Floating_Sakura has an interesting post on the scanlation community. She notices an increase in scanlations of licensed material and wonders what that says about the next generation of scanlators.

The Australian has a lengthy and interesting article about Osamu Tezuka, who is attracting a lot of attention Down Under because of the show of his work in the National Gallery of Victoria.

The Daily Yomiuri looks at the Train Man phenomenon and concludes that manga is not the best medium for this story.

ComiPress links to scans of Death Note manga-ka Takeshi Obata’s new manga. Also at ComiPress: details of the latest anti-Lolicon effort in Japan.

Company news: The 801 Media blog has an interview with the 801 mascot, Tomo-chan. (Via Manganews.) The Broccoli blog (one of my favorites!) has the redesigned cover of E’S. And I’m happy to announce that the Go!Comi blog, which is another great read, has added permalinks and an RSS feed. Now they just need some new content!

At the MangaCast, ninjaconsultant Erin reviews My-Hime.
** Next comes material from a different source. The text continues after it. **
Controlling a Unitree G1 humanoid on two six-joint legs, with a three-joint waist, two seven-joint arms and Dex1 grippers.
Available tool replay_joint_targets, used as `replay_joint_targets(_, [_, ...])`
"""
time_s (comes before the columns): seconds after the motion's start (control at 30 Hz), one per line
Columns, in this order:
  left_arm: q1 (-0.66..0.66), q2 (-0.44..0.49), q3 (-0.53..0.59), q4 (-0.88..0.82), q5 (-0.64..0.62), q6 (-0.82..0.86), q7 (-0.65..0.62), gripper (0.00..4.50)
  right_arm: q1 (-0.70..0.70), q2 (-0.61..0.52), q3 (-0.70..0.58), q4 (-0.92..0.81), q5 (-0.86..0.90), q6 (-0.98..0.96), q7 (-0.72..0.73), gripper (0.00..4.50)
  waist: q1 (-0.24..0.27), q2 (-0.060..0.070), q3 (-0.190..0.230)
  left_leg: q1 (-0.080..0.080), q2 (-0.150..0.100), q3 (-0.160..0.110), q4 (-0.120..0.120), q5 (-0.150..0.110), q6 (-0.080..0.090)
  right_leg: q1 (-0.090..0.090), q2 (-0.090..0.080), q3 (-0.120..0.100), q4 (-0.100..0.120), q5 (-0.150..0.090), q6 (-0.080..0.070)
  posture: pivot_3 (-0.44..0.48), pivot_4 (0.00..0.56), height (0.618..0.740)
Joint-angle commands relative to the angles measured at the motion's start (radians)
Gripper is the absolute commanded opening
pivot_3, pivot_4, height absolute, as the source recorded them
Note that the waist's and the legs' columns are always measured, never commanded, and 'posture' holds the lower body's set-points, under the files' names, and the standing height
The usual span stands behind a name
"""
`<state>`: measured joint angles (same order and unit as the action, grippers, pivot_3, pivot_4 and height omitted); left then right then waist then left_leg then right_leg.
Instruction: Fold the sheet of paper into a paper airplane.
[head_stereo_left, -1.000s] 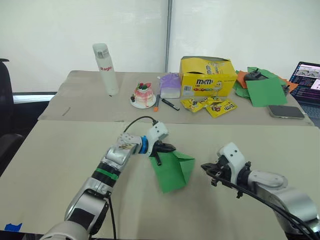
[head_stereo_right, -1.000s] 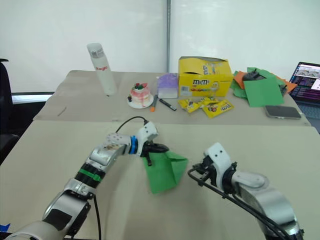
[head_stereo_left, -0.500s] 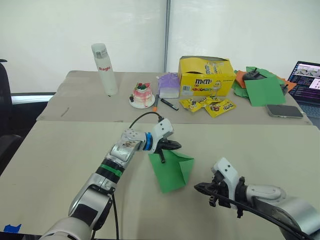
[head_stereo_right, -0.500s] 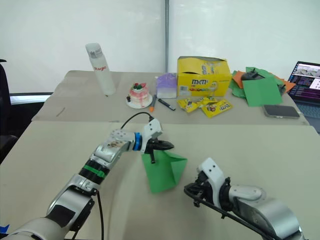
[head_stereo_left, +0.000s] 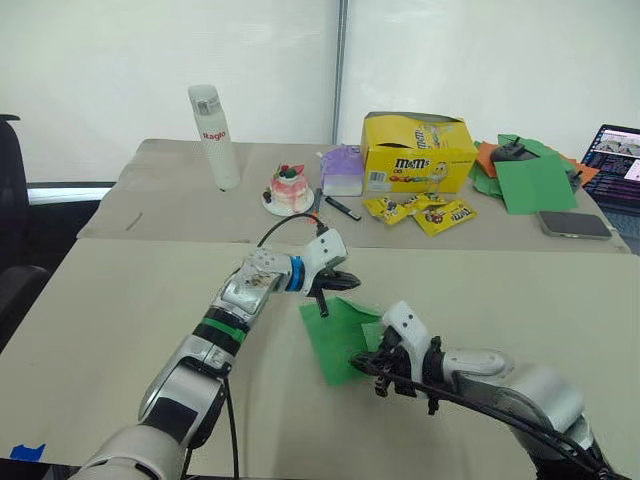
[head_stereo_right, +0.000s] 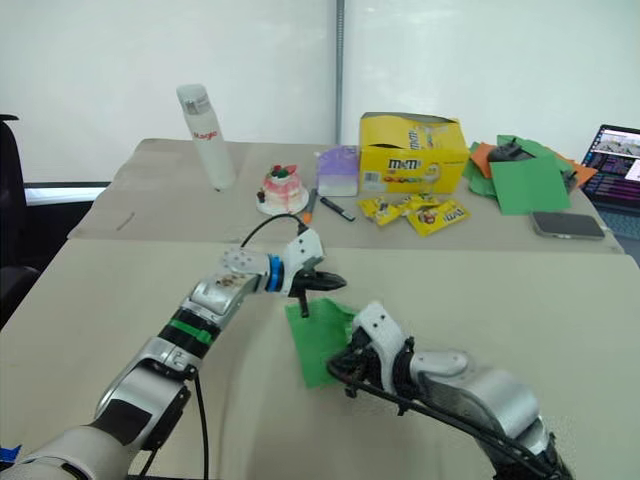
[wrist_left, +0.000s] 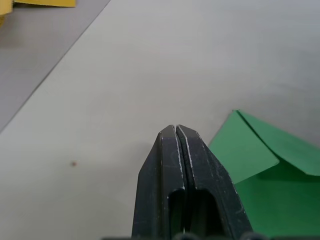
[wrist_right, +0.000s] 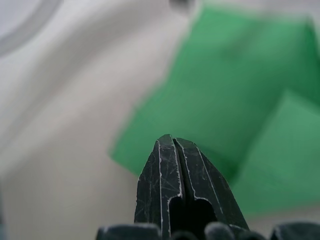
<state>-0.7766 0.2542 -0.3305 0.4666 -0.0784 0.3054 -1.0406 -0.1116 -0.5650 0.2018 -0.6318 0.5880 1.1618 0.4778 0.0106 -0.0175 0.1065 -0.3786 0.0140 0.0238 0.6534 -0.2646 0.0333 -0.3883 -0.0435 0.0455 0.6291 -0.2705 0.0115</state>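
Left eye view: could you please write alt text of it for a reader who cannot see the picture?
A partly folded green sheet of paper lies on a beige table, with the left claw shut at its far edge and the right claw shut over its near right part. Behind stand a white bottle and a yellow candy box.

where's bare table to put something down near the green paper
The near table is bare to the robot's left of the left arm, and bare on the right between the right arm and the seam with the far table. It is crowded around the sheet of paper, where both grippers meet, and along the far table from bottle to laptop.
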Motion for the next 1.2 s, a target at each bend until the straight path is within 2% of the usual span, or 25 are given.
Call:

This is an extremely useful review for those of us who haven’t seen the anime, as Erin explains a lot that is not obvious on first reading. Be sure to check the comments for an interesting discussion on why manga made from anime usually suck.

Reviews: Johanna at Comics Worth Reading re-reads xxxHOLiC and likes it better the second time around. At AoD, Jarred reviews Mitsukazu Mihara’s RIP. David Welsh likes volume 2 of Omukae Desu.

Also, the Village Voice has a review of the new book Japanamerica: How Japanese Pop Culture Has Invaded the U.S., by Roland Kelts, which might be of interest to some of us.